The Peoples Justice Party (PKR) tried to consolidate power with an opposition party bloc, including the United Malays National Organization (UMNO), to form a “backdoor government” on Sunday. The plan failed because they did not get Mahathir’s backing after he realized the UMNO would be part of the coalition.

UMNO, a Malay-based party, has been in power for the past 61 years, and critics say it has openly embraced cronyism and race-based politics. The billion-dollar 1MDB scandal involving UMNO’s former president, Najib Razak, led to the PH party, under Mahathir and Anwar Ibrahim, winning the 2018 elections.

“I can accept UMNO members who leave UMNO and join other parties. But UMNO will join this unity government and treat it as the UMNO Party. This is unacceptable to me. That drove my decision to resign,” explained Mahathir.

Malaysian head of state Sultan Abdullah Ri’ayatuddin Al-Mustafa Billah Shah subsequently appointed Mahathir as the interim prime minister on Monday, while the country was in the process of transition.

Professor James Chin, a political analyst at Tasmania University’s Asia Institute, told Arab News that Mahathir is trying to put together a balanced coalition.

“He wants individuals, not parties,” said Chin. “If Mahathir gets his way to form a unity government, there will be no specific ideology, so that all sides are represented.”

Adib Zalkapli, director of political consultancy firm BowerGroupAsia, told Arab News that Mahathir’s agenda for the unity government is unrealistic.

“Some of the parties are ideologically different. UMNO, for example, is defined by its opposition to the Democratic Action Party’s (DAP) ideology of Malaysian Malaysia,” he said. “They cannot be in the same coalition.”

The king will interview MPs to assess who might get majority support as prime minister — or whether a general election is needed.

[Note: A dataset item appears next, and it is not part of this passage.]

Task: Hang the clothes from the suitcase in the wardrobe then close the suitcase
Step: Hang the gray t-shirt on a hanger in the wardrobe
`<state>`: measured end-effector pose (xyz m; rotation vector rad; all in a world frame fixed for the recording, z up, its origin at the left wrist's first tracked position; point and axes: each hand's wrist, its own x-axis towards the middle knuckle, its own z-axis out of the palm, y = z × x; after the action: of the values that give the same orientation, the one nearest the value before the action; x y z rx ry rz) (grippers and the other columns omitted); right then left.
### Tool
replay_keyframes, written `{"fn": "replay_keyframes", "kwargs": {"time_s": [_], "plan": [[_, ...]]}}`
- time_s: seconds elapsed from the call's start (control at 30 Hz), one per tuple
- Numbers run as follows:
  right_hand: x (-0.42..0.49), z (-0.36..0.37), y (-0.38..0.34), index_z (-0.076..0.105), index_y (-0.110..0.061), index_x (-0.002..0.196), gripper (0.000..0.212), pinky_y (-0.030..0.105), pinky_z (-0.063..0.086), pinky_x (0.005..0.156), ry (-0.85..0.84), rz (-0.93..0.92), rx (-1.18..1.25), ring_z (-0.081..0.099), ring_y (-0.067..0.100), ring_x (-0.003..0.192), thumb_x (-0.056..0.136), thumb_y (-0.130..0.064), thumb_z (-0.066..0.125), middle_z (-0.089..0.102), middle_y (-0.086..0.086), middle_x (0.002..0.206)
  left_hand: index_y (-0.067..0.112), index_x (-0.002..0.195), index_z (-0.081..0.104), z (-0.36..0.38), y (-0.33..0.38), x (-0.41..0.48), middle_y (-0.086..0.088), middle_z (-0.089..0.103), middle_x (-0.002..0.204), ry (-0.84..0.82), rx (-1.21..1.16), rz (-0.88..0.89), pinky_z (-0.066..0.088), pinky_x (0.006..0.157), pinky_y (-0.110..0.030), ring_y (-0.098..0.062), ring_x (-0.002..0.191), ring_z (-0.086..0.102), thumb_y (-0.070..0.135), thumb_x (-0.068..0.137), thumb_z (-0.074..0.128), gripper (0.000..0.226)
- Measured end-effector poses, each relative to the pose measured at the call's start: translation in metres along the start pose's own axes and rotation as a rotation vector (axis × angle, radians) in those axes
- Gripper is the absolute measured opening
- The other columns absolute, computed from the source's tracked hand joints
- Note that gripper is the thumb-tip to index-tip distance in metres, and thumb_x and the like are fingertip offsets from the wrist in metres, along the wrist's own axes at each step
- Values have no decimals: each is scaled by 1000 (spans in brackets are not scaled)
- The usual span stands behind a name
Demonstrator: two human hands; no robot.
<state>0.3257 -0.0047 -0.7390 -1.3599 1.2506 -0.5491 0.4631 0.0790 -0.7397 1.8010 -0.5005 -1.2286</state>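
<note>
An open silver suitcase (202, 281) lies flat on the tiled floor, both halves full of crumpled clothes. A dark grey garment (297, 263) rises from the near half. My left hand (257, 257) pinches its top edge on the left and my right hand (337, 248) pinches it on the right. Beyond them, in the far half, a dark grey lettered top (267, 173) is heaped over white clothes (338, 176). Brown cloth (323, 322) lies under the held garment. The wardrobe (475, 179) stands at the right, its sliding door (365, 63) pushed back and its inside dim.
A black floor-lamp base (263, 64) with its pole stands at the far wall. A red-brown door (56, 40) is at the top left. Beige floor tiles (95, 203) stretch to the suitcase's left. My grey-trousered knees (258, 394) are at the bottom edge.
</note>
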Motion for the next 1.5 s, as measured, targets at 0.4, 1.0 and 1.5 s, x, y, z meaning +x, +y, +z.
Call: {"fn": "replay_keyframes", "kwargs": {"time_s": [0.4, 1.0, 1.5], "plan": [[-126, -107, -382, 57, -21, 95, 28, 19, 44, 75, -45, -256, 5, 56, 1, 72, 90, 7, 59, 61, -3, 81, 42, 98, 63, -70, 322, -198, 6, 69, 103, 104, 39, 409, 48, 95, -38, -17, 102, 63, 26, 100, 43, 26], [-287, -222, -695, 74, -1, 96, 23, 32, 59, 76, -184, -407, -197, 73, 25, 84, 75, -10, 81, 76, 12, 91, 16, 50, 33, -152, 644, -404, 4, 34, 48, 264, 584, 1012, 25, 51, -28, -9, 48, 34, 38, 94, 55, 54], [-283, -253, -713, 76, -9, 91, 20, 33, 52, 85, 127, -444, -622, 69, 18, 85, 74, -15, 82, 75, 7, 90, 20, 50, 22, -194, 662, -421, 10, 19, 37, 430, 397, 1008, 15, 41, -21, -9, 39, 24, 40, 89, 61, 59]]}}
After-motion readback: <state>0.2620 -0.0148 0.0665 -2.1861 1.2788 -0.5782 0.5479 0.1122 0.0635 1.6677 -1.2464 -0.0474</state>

The PH party told reporters on Wednesday that they have chosen PKR president Anwar Ibrahim as the “prime ministerial candidate for the Alliance government.” Other parties, including Gabungan Parti Sarawak (GPS) from Borneo, are backing Mahathir, while opposition parties such as the UMNO have pushed for a snap election.

“The statement by the Alliance showed they want the king to decide, which means the Alliance did not get a deal with Mahathir,” Chin said, adding that it would be a major challenge to the 60-year-old king, as he is “young and untested.”

“The Mahathir-Anwar partnership has collapsed. Nobody knows who has the support of the majority of the MPs. It’s up to the king now to end the uncertainty,” Zalkapli said. “His Majesty may decide based on who will likely form the most stable government.”